Sin embargo, la idea es ampliar la superficie dedicada a la producción de aceite de oliva virgen extra.

«Tenemos previsto plantar más olivos», afirmó Fasola Bologna, señalando que la empresa también puede contar con su almazara de última generación.

«Está equipada con malaxadores tanto horizontales como verticales. Analizamos los frutos y, según parámetros específicos, decidimos si trabajar con la tecnología trifásica o bifásica», explicó. «Sin embargo, realizamos pruebas y experimentos continuamente, y a lo largo de los años esto nos ha permitido obtener más datos sobre las aceitunas y comprender cómo sacar el máximo partido a las diferentes variedades».
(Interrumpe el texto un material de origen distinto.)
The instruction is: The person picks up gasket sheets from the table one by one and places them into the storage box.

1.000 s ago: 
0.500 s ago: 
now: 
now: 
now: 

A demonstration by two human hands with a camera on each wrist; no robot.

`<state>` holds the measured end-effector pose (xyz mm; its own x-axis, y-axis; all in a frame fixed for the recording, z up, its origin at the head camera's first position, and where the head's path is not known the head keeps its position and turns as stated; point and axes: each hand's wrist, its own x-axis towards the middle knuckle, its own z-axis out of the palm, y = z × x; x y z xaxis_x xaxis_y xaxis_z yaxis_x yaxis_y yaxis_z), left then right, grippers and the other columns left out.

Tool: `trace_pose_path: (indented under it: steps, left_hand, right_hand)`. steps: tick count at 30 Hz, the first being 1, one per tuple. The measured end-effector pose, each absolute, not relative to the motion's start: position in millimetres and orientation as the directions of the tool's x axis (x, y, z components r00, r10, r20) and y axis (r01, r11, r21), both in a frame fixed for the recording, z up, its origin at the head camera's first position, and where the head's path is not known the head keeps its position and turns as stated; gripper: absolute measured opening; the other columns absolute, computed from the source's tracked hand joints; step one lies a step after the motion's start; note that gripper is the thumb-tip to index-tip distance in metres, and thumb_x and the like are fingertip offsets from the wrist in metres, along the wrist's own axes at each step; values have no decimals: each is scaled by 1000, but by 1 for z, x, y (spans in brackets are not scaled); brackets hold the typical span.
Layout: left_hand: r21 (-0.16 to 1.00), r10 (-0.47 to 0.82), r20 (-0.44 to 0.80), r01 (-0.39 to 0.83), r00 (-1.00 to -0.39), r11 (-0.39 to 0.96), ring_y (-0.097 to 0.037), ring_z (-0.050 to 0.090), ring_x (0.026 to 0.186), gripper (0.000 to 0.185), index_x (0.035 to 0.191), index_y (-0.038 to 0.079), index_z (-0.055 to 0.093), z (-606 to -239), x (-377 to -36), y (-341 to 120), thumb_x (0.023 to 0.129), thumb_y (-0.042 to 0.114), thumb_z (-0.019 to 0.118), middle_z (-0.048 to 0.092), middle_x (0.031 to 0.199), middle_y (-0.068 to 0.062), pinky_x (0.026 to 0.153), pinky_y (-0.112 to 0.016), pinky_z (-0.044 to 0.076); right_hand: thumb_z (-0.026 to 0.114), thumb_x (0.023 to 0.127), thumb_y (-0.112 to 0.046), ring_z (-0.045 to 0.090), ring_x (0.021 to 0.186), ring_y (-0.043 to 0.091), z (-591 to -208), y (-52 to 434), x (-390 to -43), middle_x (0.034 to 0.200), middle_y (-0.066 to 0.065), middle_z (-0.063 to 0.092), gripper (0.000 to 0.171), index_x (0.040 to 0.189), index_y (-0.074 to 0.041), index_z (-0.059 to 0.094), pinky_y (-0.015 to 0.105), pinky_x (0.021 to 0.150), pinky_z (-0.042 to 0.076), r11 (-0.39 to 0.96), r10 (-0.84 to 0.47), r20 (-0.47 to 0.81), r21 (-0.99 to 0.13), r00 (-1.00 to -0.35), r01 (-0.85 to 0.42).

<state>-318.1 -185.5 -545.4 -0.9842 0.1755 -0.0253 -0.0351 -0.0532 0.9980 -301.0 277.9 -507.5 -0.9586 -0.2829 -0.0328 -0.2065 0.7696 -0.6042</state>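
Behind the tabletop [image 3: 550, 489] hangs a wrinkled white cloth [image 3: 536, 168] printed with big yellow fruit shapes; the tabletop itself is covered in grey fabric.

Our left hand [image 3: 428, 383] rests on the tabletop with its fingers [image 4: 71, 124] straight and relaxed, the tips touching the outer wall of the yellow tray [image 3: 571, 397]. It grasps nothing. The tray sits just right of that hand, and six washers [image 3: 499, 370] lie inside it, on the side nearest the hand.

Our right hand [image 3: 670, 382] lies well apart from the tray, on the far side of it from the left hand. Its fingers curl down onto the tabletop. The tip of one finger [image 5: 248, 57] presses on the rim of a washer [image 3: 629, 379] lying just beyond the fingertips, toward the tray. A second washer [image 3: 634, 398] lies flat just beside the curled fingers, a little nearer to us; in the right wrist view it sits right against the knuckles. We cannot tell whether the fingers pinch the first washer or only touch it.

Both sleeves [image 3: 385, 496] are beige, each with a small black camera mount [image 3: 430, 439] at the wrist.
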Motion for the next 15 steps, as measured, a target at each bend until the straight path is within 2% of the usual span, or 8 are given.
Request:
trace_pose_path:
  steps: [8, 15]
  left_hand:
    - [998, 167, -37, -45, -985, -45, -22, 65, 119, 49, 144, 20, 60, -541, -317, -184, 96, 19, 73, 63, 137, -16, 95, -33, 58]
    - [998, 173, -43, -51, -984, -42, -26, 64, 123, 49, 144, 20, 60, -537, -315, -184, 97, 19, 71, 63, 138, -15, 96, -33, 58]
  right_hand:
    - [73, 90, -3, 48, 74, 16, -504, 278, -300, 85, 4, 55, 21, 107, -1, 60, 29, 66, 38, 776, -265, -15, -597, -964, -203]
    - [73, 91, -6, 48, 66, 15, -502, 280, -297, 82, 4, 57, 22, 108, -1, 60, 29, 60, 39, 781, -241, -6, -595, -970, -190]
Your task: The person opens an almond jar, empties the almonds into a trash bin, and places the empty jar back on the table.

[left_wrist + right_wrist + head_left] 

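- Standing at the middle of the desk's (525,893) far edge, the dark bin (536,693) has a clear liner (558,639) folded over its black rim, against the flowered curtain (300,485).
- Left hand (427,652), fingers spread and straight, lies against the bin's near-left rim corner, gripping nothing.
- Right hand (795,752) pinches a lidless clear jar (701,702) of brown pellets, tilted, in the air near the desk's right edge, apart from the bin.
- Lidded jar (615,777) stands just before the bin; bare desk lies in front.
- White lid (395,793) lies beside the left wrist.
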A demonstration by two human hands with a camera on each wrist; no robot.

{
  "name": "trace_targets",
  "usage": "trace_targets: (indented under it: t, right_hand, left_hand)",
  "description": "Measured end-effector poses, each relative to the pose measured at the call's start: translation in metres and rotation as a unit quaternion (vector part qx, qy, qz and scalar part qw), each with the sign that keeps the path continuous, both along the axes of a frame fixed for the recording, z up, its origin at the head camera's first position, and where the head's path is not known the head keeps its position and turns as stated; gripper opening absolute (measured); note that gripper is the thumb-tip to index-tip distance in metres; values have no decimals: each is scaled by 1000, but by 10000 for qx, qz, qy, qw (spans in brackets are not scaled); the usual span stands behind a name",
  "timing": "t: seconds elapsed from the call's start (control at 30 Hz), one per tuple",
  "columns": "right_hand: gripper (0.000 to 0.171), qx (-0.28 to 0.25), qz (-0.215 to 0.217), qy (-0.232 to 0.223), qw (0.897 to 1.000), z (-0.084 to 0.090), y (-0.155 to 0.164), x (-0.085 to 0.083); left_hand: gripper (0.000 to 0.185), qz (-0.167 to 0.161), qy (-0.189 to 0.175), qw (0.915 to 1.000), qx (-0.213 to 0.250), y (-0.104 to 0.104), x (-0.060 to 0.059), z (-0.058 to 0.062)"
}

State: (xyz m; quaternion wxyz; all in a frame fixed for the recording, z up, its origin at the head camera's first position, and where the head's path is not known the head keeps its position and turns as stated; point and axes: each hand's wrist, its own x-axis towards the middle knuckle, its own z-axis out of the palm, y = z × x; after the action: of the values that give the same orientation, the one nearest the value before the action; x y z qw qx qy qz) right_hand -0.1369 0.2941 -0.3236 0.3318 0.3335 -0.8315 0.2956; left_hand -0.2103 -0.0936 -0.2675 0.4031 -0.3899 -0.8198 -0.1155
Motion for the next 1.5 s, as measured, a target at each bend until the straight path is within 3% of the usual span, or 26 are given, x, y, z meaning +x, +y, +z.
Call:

«Siempre estamos buscando cosas nuevas», añadió Fasola Bologna, demostrando que el inquebrantable espíritu de investigación y experimentación es una constante en Castello Monte Vibiano Vecchio.

«Pero, sobre todo, intentamos mejorar y superarnos a nosotros mismos. La perfección no existe, y creo que en el sector del aceite de oliva aún podemos lograr avances significativos, especialmente en lo que respecta a las tecnologías de molienda», concluyó. «La belleza de ser un productor de aceite de oliva virgen extra de alta calidad es que siempre estás buscando algo nuevo, ese algo más que te permite mejorar y marcar una diferencia real».